Szczerba: Nos "Pinokia" Morawieckiego dociera do Skandynawii [Rozmowa dnia]
Gościem Anny Dryjańskiej w "Rozmowie dnia" naTemat był Michał Szczerba, poseł i kandydat do Sejmu Koalicji Obywatelskiej z Warszawy. Polityk KO skomentował m.in. Marsz Miliona Serc, który w niedzielę 1 października odbył się w stolicy, konwencję PiS w Katowicach, w tym czarną teczkę wyciągniętą przez premiera Mateusza Morawieckiego, a także ceny paliw i "awarie" dystrybutorów oraz aferę wizową rządu PiS.
"Rozmowa dnia" zaczęła się od pytania, czy wszystko w porządku z sercem posła Michała Szczerby. Padło w kontekście słów wicemarszałka Sejmu z PiS Ryszarda Terleckiego, jakoby osoby uczestniczące w wielkim marszu opozycji miały puste serca.
– Moje serce jest biało-czerwone, bijące dla Polski – powiedział polityk KO i dodał, że nie chce komentować wypowiedzi członków PiS, którzy nie wychodzą na ulice, by porozmawiać z obywatelami. Szczerba ocenił, że słowa Terleckiego "nic nie znaczą".
Dziennikarka zapytała posła Szczerbę, jakim jednym słowem określiłby powód, dla którego uczestniczył w Marszu Miliona Serc.
– Mobilizacja – odpowiedział parlamentarzysta opozycji.
Odnosząc się do sytuacji politycznej na dwa tygodnie przed wyborami powołał się na swojego ojca. – Mój ojciec jest dwukrotnym medalistą w boksie: z Montrealu i Moskwy. Ojciec zawsze mówił: "Nigdy nie spuszczaj gardy, trzymaj gardę do końca. Nawet gdy ci się wydaje, że w ringu jest dobrze, że twój rywal jest słabszy i masz szansę na zwycięstwo, zawsze do końca bądź czujny". Taki czujny chcę być do końca tej kampanii – powiedział poseł Michał Szczerba.

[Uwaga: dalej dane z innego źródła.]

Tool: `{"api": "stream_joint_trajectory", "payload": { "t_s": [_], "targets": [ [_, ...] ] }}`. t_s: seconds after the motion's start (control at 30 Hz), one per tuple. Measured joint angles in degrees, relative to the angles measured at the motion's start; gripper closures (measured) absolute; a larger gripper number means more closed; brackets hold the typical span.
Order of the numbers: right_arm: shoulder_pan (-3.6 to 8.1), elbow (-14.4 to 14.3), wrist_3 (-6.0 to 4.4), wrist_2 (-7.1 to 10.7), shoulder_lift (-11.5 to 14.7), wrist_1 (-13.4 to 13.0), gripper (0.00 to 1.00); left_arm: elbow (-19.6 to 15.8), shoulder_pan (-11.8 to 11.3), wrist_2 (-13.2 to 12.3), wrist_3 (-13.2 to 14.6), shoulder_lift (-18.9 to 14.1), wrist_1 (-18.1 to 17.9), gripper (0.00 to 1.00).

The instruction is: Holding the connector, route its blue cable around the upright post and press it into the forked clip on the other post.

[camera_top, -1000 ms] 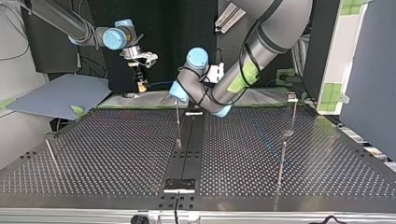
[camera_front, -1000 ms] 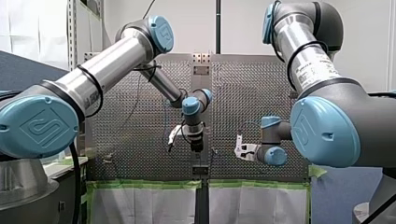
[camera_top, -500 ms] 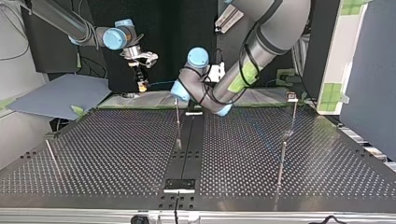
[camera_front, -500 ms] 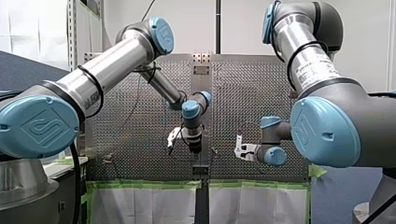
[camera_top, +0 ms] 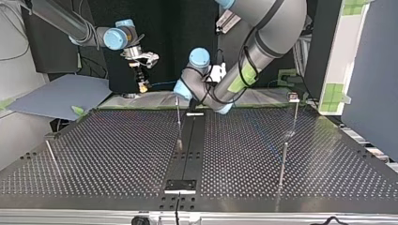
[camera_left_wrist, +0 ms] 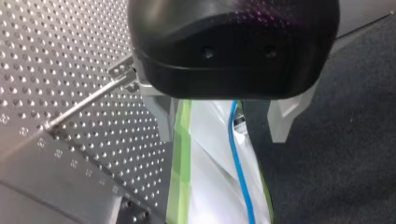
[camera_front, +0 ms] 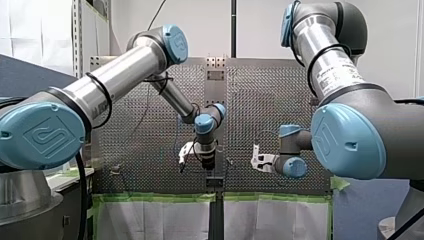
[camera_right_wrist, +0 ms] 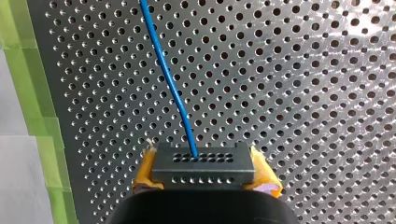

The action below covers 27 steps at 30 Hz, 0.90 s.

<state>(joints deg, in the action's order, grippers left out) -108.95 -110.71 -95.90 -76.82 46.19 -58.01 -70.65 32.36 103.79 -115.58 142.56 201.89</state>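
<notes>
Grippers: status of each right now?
Left gripper: open, holding nothing; blue cable shows in the gap.
Right gripper: closed on the connector.

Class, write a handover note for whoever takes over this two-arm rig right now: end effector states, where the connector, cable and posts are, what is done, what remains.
Right end effector: shut on the black connector, yellow pads at its sides, above the perforated table.
Left end effector: open; the blue cable runs between its fingers, unclamped.
Posts: an upright post stands near the left end effector in the top view; a second post with a small head is further to that view's right.
Done: connector grasped.
Left: routing the cable round the post and clipping it; no view shows either done.
</notes>
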Motion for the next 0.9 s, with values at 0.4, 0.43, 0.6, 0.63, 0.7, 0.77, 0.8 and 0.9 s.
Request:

Polityk Platformy Obywatelskiej skomentował też konwencję partyjną, którą PiS zwołał w Katowicach w tym samym terminie co Marsz Miliona Serc w Warszawie. Anna Dryjańska zapytała, co sądzi o czarnej teczce, którą pokazał premier Mateusz Morawiecki – według szefa rządu PiS zawiera ona dowody na to, że Donald Tusk chciał ściągnąć do Polski setki tysięcy nielegalnych imigrantów.
– Kłamstwa. Ten nos Mateusza "Pinokia" Morawieckiego w tej chwili przebija już Bałtyk i dociera do krajów skandynawskich. Tego się nie da już słuchać. Ten poziom hipokryzji, kłamstwa, jest zatrważający – ocenił poseł Michał Szczerba.